Equality feels like oppression to the oppressor.
And we’re still wondering how to fix the “achievement gap” (opportunity gap) between poor kids and rich kids? Give me a break. We may not know how to remedy the achievement gap 100%, but there are critical steps we can take.
The first is having the courageous audacity to say, maybe we’ve been wrong.
Maybe we’ve been parading around research that has some accurate calls to action (the importance of early language development in academic success), but is ultimately founded upon racial stereotypes. Founded upon a sample size too small and narrow to meaningfully reflect every student – of every color, of every socioeconomic status, of every culture – in our classrooms.
Maybe we’ve been consistently underpaid, overworked, and undervalued, and we’re simply struggling to stay afloat in a tsunami of state testing, class sizes entirely too big for one adult to manage, new curriculum, changing pedagogy, and simply trying to self-regulate in the classroom every day. All of it is hard. Teaching is hard. I understand. I empathize. I’m right there with you.
How can there not be an “achievement gap” when our penal system is rooted in the echoes of enslavement? When the Sheriff’s star-shaped badge has the same gleam as the slave catcher’s?
How can there not be an “achievement gap” when Black folks are given harsher sentences for the same crimes as white folks? When marijuana possession is demonized for some, but an endearing “hippie” characteristic for others.

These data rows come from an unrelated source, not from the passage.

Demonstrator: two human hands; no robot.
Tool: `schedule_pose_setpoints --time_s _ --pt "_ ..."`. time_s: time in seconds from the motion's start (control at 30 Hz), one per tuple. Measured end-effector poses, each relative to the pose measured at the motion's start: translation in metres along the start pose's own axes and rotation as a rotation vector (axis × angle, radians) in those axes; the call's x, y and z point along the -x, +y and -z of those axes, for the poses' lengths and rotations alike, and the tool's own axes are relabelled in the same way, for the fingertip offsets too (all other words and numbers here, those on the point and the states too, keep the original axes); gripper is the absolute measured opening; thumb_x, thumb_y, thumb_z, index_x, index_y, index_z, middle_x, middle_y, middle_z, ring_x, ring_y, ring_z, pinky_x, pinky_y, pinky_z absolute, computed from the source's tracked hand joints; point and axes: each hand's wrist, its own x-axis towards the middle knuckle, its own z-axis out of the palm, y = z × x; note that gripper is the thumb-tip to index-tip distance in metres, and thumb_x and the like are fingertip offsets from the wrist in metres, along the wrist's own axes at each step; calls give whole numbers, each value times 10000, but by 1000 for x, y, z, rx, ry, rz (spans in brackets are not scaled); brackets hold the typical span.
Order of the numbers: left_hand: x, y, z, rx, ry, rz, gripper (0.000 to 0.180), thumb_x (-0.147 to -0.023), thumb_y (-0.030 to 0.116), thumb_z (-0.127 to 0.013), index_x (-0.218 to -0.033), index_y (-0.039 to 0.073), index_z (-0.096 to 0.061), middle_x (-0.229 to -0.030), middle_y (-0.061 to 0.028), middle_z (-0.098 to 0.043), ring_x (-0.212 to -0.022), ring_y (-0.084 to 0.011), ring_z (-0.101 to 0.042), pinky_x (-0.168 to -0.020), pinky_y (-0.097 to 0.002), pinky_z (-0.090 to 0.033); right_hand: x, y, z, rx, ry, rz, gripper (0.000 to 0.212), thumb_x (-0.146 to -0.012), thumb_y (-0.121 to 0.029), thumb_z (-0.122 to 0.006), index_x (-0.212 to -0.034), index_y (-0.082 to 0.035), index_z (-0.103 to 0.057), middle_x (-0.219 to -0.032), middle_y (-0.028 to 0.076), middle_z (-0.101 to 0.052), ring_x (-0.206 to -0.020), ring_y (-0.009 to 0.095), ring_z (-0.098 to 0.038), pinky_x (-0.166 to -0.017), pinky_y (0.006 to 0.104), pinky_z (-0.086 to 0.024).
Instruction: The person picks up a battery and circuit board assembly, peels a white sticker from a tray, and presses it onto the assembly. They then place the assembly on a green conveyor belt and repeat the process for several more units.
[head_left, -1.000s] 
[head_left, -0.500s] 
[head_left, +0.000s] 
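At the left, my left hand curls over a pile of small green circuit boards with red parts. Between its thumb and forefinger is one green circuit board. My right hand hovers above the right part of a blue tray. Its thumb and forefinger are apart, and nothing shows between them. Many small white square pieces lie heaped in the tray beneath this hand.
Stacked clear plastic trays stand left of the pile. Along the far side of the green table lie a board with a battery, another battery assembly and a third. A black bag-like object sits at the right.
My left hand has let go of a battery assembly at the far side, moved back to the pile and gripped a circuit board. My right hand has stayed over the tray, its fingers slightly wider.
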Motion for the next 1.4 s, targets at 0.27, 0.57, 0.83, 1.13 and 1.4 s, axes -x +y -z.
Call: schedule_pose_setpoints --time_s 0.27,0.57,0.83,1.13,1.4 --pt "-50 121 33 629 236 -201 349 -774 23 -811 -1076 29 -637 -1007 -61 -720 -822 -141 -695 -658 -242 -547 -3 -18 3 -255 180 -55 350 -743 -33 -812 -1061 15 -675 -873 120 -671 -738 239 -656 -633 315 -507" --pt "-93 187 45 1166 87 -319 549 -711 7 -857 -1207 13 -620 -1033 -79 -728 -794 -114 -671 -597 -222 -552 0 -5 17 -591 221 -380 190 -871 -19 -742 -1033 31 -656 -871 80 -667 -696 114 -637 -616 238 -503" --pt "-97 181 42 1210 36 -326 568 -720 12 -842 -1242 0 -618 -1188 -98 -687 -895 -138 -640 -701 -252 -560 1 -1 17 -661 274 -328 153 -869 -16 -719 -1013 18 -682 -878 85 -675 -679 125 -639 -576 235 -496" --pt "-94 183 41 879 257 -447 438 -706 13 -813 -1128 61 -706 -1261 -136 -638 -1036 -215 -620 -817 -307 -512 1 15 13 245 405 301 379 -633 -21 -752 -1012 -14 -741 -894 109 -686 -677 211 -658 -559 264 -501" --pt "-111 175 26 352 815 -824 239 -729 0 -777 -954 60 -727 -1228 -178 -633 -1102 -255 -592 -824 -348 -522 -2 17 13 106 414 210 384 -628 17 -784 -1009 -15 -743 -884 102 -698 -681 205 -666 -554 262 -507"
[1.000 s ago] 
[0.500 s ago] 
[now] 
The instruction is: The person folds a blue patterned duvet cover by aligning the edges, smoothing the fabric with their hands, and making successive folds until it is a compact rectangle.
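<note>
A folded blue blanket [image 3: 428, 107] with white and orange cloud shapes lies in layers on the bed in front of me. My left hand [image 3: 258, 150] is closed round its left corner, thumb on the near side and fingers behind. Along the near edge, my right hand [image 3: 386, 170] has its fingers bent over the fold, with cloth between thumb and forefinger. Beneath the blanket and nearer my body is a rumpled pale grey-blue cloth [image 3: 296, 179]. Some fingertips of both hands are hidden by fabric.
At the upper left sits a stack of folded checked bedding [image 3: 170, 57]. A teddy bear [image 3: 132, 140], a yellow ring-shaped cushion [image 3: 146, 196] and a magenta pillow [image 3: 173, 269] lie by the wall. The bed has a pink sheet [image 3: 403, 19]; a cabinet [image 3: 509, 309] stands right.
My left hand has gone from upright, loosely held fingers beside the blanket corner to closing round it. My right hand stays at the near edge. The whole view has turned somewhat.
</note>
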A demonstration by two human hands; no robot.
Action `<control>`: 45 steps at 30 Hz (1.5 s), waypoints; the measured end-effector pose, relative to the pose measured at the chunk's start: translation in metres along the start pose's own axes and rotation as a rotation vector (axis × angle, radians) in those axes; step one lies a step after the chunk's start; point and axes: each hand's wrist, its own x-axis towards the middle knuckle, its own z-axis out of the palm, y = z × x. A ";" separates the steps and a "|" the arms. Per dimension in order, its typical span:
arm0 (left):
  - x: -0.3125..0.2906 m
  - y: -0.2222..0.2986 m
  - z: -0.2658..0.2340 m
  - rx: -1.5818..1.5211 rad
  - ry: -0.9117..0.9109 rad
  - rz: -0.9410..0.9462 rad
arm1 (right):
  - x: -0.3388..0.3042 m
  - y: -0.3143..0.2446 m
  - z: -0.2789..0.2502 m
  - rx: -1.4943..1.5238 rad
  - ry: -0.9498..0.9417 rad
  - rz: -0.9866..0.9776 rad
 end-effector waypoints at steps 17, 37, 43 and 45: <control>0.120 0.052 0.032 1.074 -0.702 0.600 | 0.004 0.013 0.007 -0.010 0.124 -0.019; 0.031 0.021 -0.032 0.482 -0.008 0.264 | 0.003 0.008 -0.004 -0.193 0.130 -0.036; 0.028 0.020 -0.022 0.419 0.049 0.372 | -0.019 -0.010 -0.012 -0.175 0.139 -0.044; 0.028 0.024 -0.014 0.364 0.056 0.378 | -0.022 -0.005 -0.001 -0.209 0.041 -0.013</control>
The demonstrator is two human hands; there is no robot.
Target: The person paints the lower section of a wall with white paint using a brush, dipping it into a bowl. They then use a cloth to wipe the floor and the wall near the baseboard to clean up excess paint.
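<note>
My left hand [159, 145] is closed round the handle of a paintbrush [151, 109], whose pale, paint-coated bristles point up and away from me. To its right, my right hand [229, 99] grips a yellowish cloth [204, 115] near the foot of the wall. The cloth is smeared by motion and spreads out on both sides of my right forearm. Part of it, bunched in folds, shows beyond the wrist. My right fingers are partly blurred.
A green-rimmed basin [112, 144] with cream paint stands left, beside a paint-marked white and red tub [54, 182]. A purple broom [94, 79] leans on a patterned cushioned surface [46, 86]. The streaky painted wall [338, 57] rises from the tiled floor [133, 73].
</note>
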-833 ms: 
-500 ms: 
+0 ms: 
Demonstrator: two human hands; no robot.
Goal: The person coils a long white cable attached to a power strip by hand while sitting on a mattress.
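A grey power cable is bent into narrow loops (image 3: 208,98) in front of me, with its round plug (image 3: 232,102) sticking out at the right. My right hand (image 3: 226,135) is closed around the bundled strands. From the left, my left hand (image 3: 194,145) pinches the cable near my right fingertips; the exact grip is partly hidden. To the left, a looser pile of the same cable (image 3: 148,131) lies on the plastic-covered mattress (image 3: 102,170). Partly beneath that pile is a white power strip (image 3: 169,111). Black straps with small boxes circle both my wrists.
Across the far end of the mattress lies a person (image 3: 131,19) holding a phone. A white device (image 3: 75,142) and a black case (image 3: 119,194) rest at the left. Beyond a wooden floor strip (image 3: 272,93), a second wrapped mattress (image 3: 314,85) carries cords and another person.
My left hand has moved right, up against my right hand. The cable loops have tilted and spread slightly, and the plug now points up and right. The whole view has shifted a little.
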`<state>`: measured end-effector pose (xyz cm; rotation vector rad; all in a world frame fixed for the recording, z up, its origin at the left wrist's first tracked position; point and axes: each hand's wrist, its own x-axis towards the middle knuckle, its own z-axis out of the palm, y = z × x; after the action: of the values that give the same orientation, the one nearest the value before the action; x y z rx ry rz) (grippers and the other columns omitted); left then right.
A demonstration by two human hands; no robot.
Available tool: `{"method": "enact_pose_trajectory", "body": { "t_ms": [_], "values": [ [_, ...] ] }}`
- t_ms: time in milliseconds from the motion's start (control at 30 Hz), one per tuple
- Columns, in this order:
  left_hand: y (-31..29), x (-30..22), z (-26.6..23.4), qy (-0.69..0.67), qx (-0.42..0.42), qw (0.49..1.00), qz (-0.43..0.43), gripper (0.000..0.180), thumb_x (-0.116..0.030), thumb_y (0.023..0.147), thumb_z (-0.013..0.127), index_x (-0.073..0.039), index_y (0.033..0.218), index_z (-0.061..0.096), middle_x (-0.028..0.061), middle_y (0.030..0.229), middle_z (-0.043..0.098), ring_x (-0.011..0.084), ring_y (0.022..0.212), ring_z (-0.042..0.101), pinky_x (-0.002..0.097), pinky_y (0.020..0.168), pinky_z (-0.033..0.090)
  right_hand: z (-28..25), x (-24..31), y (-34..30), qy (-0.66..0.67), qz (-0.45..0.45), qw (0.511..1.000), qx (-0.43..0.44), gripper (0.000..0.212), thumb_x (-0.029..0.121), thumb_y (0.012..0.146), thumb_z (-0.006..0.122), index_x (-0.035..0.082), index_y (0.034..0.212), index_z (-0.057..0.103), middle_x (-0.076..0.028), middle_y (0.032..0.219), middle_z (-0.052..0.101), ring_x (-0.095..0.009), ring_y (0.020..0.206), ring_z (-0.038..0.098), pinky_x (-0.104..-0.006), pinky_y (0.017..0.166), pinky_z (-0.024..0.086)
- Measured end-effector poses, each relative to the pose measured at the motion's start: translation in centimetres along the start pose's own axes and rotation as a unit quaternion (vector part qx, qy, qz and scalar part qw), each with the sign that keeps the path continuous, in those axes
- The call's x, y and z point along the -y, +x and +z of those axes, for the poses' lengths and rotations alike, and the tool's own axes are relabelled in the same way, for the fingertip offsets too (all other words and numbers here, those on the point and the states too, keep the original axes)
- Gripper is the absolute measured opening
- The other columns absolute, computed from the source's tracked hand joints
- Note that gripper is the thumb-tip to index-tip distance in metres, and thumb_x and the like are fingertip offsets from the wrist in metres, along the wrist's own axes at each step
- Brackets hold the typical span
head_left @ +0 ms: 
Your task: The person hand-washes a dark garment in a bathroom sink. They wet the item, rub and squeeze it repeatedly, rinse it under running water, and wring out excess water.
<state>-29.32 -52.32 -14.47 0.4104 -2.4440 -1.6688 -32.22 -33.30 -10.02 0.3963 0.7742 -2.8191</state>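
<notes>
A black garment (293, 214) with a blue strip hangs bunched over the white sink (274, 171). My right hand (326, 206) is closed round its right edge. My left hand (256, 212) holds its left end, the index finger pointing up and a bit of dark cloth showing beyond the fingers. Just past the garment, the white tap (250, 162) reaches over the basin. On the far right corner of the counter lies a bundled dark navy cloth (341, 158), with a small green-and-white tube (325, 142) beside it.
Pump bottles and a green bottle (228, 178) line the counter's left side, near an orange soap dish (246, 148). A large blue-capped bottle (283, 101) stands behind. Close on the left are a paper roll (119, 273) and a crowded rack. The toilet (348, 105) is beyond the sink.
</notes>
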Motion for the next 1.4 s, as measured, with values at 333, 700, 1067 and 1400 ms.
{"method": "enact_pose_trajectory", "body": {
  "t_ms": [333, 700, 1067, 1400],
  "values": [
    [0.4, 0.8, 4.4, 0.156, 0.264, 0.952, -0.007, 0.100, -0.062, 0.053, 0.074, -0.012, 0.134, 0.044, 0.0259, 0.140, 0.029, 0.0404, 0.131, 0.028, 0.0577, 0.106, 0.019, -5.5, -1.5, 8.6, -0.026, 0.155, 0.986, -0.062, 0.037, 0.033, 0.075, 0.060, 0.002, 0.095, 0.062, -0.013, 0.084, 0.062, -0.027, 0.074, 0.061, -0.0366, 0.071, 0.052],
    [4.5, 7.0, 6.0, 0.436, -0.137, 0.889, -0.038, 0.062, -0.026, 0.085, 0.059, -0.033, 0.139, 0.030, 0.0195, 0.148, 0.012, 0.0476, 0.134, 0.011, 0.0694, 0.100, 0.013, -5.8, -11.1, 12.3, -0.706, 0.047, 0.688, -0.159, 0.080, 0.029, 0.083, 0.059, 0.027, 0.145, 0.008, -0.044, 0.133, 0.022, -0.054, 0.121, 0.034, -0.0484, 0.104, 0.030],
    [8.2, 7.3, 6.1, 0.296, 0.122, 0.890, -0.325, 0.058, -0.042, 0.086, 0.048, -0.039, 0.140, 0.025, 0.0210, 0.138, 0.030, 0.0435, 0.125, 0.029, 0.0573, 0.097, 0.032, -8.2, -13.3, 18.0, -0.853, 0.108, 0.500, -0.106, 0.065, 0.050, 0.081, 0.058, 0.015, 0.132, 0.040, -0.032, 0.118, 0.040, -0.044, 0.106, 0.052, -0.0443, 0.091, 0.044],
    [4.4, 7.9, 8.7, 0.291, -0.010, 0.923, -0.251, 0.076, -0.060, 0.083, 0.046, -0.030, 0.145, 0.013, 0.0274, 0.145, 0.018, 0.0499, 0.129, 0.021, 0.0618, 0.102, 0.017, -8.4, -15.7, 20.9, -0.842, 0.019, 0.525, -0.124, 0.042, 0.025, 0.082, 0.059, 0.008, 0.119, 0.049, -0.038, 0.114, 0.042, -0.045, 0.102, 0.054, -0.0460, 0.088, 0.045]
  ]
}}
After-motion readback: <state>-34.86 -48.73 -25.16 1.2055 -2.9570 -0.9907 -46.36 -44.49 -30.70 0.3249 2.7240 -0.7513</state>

How can there not be an “achievement gap” when meritocracy and pull yourself up by the bootstraps is our capitalistic answer to success? When families have been systematically prevented from acquiring generational wealth? When the redlining of neighborhoods mirrors the rivulets of blood in the streets from lynch mobs?
Are “poor” parents really just not talking to their kids enough? And not in the right ways? Is it that simple?
Or do we need to recognize that certain neighborhoods, communities, and populations have been strategically ignored and underserved.
30 million word gap? Or 30 million prejudices?
There is no fixing an “achievement gap” in an education system that isn’t broken.
We’re cogs in an oppressive education machine that’s functioning exactly the way it was intended. To preserve and sustain harmful historical ideologies – that some races, some economic classes, some languages, some cultures – are “better”.
Do we have the courageous audacity, and the silent humility, to admit - maybe we’ve been wrong.